In October 2016, the National Council of Professors (NCP) in Malaysia called for the setting up of this registry and hinted that they be given this task by the power that be. However, since not all Ph.D holders are members of this council, and by that, not many Ph.D holders actually are professors (and not all professors in Malaysian universities hold Ph.D or professional doctorates), this body may not be the best representation of the nation’s academic-intellectual power. The NCP further suggested that some charges be levied for the administration of this registry which implies that there may be some monetary gain by the said organisation should they be granted this task.

It was reported that the Ministry of Higher Education (MoHE) would be working on setting up a Registry of Ph.Ds for Malaysia where all Ph.D holders from local universities (both public and private) would automatically be added to this Registry. It was mentioned that Malaysian Ph. D holders with their doctoral degrees awarded overseas will have to seek verification of their doctorate degrees. So far I have not been able to find the mechanism for such a verification process. Needless to say, this verification process will have to be effective, efficient, fair and transparent. There is also (as mentioned earlier) the need to sort out a cost effective way of administering this Registry.

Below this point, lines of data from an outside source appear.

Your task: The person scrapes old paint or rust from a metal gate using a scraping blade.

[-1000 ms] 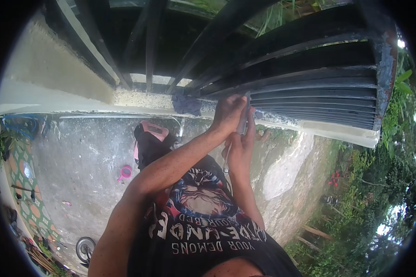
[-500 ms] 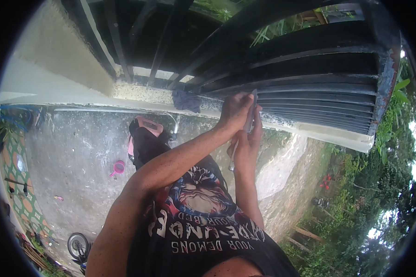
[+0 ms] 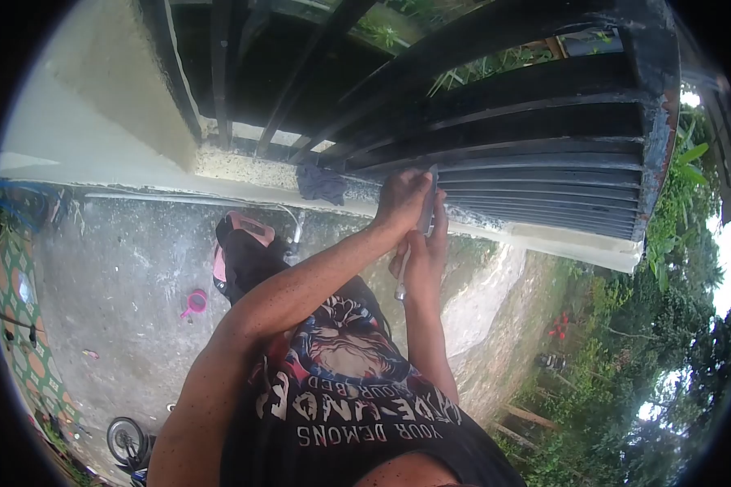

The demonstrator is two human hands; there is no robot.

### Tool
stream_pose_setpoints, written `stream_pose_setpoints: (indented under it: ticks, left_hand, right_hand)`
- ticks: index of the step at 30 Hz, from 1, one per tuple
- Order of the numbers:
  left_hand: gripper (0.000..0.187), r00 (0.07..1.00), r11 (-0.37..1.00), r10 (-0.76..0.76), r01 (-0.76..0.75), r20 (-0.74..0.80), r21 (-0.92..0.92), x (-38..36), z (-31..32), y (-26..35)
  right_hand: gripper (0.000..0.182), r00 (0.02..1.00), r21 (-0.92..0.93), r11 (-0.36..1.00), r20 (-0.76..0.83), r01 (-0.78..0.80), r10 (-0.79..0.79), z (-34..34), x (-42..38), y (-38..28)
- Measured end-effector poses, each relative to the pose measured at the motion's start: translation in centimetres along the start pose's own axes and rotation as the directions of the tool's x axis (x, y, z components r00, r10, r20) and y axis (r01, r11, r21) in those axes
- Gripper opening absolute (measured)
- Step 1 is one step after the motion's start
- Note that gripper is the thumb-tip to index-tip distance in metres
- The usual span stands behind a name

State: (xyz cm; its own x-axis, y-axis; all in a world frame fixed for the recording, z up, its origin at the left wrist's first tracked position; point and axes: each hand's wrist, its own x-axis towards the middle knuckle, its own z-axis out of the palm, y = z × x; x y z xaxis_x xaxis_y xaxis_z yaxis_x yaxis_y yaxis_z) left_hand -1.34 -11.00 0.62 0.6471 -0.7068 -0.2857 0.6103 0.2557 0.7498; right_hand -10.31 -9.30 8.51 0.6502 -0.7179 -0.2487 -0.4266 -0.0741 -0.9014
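Observation:
A knife with a flat grey blade points up toward the dark metal railing. My right hand is wrapped round its handle, whose shiny end shows below the palm. At the blade's upper part, my left hand is closed, thumb and fingers pressed against it close to the lower bars. Both hands are just over the pale, paint-speckled ledge under the railing. A crumpled dark cloth lies on that ledge, left of my left hand.
Below is a concrete floor with a pink dipper. A motorbike wheel shows at lower left. A white pipe runs along the wall base. The railing's end post has peeling paint; plants grow at right.
The whole view has shifted slightly, with the hands and railing appearing a little further left. Both hands keep their hold on the knife.

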Motion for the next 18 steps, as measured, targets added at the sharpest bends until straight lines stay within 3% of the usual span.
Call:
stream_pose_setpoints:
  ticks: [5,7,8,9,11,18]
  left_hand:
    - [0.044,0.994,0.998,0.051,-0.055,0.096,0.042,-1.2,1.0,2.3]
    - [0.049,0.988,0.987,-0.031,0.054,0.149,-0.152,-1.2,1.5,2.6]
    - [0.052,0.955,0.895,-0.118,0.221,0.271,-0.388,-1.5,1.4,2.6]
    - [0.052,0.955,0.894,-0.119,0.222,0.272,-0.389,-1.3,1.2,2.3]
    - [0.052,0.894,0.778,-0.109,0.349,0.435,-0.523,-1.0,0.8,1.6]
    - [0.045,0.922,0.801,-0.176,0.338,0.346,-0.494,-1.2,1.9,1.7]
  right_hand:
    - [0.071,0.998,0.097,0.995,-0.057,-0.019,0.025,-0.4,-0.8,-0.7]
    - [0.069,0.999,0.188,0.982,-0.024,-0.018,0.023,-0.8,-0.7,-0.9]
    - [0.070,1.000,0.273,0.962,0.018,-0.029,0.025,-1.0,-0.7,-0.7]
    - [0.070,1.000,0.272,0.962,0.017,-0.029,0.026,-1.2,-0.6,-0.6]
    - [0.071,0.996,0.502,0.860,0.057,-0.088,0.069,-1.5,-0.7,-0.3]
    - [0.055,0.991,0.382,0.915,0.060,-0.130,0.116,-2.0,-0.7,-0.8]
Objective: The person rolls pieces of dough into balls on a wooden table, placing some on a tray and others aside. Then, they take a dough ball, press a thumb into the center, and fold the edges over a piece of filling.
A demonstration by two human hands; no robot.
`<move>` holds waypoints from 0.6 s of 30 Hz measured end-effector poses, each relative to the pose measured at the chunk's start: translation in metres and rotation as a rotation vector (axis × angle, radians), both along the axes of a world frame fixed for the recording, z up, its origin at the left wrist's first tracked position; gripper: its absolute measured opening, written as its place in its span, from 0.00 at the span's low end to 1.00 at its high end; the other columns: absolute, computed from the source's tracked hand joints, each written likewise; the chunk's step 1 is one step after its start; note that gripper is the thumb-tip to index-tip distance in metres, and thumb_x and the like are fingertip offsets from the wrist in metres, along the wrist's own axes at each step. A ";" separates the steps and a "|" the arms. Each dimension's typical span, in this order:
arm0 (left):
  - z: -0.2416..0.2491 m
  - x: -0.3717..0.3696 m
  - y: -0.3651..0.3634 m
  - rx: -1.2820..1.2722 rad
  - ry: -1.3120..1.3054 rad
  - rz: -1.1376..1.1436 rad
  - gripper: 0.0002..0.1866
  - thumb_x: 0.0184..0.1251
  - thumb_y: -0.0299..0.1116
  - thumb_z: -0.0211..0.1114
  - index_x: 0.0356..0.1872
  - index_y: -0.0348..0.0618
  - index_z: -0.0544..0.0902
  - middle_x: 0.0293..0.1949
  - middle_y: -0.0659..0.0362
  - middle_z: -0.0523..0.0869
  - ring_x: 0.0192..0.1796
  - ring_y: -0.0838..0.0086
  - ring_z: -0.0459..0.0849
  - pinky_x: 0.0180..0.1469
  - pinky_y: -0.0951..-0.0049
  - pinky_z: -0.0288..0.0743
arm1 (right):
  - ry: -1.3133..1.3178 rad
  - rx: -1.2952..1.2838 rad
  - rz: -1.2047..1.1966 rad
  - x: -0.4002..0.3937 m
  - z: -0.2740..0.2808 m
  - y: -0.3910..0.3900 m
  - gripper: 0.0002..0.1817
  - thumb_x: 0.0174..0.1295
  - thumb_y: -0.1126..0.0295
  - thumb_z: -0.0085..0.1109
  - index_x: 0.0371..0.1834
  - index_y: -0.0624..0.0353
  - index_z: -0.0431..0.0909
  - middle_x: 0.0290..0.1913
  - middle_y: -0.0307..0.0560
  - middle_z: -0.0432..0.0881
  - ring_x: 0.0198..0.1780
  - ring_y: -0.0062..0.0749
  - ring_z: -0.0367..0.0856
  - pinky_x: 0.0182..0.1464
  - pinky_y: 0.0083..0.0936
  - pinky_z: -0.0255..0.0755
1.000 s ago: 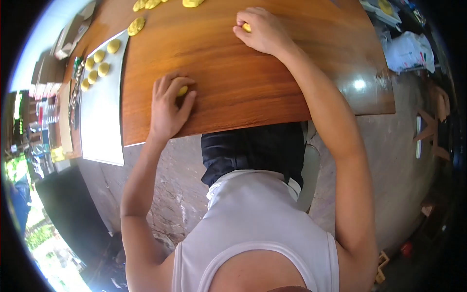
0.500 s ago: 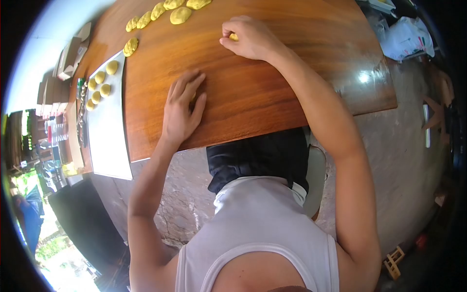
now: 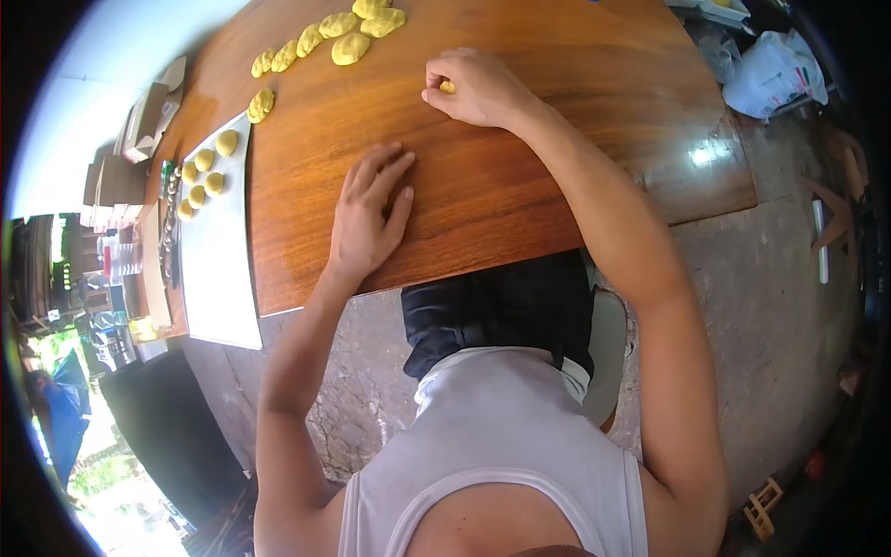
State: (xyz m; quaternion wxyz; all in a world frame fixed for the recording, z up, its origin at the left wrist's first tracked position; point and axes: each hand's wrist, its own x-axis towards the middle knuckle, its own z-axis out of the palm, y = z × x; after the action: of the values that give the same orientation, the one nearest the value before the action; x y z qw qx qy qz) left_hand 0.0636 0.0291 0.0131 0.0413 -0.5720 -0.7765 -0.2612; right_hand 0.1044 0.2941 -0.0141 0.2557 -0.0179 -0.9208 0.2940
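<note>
Dough (image 3: 447, 87) sits within the curled fingers of the right hand (image 3: 478, 88); the left hand's (image 3: 364, 221) fingers lie parted on the table (image 3: 483, 195).

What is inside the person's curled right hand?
A bit of yellow dough shows between the thumb and curled fingers of the right hand. The rest of the piece, its full shape and anything else under the palm are covered and cannot be seen.

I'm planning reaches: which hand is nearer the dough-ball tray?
Left. The left hand is over the table, right of the tray; the right hand is farther right, curled around yellow dough.
</note>
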 end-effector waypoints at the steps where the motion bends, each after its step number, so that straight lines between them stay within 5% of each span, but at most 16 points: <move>1: 0.004 0.007 -0.013 -0.062 -0.008 -0.011 0.22 0.72 0.25 0.67 0.66 0.39 0.84 0.69 0.44 0.81 0.73 0.45 0.77 0.76 0.53 0.72 | 0.001 -0.004 -0.003 0.001 0.000 0.000 0.11 0.67 0.62 0.70 0.36 0.57 0.82 0.41 0.48 0.88 0.48 0.48 0.85 0.50 0.43 0.78; 6: 0.006 -0.003 -0.052 -0.113 -0.074 0.033 0.22 0.71 0.25 0.68 0.66 0.37 0.85 0.70 0.45 0.82 0.73 0.46 0.79 0.73 0.53 0.76 | -0.125 -0.076 -0.008 0.000 0.007 -0.001 0.11 0.67 0.61 0.70 0.37 0.57 0.82 0.42 0.49 0.89 0.49 0.48 0.85 0.51 0.42 0.79; 12: -0.012 -0.025 0.004 0.047 0.049 0.168 0.18 0.72 0.30 0.70 0.60 0.37 0.88 0.66 0.44 0.86 0.73 0.48 0.81 0.73 0.57 0.76 | -0.062 0.012 -0.012 0.000 0.004 -0.001 0.11 0.67 0.62 0.69 0.37 0.58 0.83 0.41 0.49 0.88 0.48 0.49 0.85 0.50 0.42 0.79; 18: 0.005 0.027 -0.004 -0.077 0.067 -0.082 0.24 0.69 0.27 0.70 0.66 0.41 0.85 0.72 0.45 0.80 0.76 0.47 0.76 0.81 0.47 0.65 | 0.017 -0.010 0.000 0.004 0.000 -0.001 0.10 0.68 0.63 0.69 0.37 0.58 0.84 0.41 0.50 0.88 0.48 0.49 0.85 0.51 0.43 0.79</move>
State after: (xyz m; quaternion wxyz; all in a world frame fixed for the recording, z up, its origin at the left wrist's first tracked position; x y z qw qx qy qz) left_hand 0.0902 0.0256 0.0181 0.0344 -0.6130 -0.7601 -0.2131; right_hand 0.1084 0.2936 -0.0139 0.2634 -0.0166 -0.9170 0.2990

I think perhaps the following suggestions might be considered by the power that be before deciding on how this Registry is to be administered.

  1. Ownership:
    The MoHE should be the custodian of this Registry which should be “owned” by the Malaysian Government. This will ensure that no parties can gain any financial advantage for owning the data the Registry so contained or make monetary gains for the administration of the Registry. The MoHE’s Registrar General and his/her staff is the right team to handle this since they have ample experience handling the registration of around 500 active private colleges and universities where many of the Ph.D holders are already in the MoHE’s databases. This will make cross checking of data and verifications work more effectively accomplished.
  2. Criteria of admission:
    There must be a clear, but simple to use set of criteria for admission to the Registry. The admission of a Ph. D holder should be done once all the criteria have been met. There should not be any hint of any “approval” step or steps in the process. Anyone with a bone fide Ph.D (that is verifiable) shall be admitted to the Registry. No one should be denied a place in the Registry because of his/her colour, creed, ethnicity, religion or political affiliation. Getting on the Registry should be considered the same as getting on to the electoral roll –  it is a right and not a privilege. Thus the cost of registration should be made as low as possible where I would suggest that the MoHE be granted a yearly budget by the Treasury for the administration of the Registry. We need to stress the fact that not all Ph.Ds are earning big bucks. There are the freshly minted ones who may not have a job or the senior ones who have already retired. Thus the cost to register in this Registry shall not be made a deterrent to those who may not be so financially endowed. RM10 – RM50 should be the the range for the registration fees for  the administration of this Registry.
  3. Transparency & Peers Review:
    The entire process of registration should be fully transparent to give the Ph.D holders and the other stakeholders confidence in the entire system. Perhaps the transparency can be extended to the data held such that each registrant will be having a “page” where her/his expertise, papers published etc. (but not personal details) will be listed. This will serve one further purpose: anyone who have slipped through the filtering process may be “caught” at this stage as the page will be open to anyone on the internet. Peers review is a very powerful tool for the Registry administrator to use. The power that be should take a leave from the career/job/hiring social medium platform, Linkedin where few of the members have (or dared) to put in false credentials as these could be easily “discovered”. Perhaps for more senior Ph.D holders, the need to verify their credentials may not be that stringent as many would have Linkedin profiles where their respective “contacts” would have studied and scrutinized their credentials before accepting them as “contacts”.My Linkedin profile is more credible not because of my own data but the “contacts” that I have who are more established scientists, entrepreneurs etc. than yours truly had verified my credentials and are willing “to be seen” as a part of my network. This philosophy is actually the key success factor of Linkedin. “I am credible because my many contacts have verified my credentials directly by linking with me”. It is not the same as Facebook! Thus the Registry may have features that mirror that of Linkedin to allow senior, established Ph.D holders to help in the verification process in the “Linkedin” way. In fact, I would risk saying that the MoHE should discuss with Linkedin to find a way to maximize the “social verification” features of this platform and the MoHE may be well advised to considering “putting” the Registry on this platform.
  4. Leverage on Foreign Universities:
    All bone fide institutions of higher learning worldwide will want their academic awards be recognized. This should therefore be the key to getting foreign institutions to contribute to the work needed to administer the Registry. However there are key questions that the power that be needs to have answer to, namely:
  • Is there a way to make sure that overseas universities submit themselves to be included in the Registry?
  • Can we make it simple and accept all universities that are accredited in their home countries?
  • Can we make use of the diplomatic missions in Malaysia to be responsible for keeping this list updated for their respective countries?
  • What about those countries without representation in Malaysia? Can we use some international association like The Association of Commonwealth Universities … even the listing for Malaysia is not complete with only 21 institutions (with many Malaysian public universities not listed the organization)…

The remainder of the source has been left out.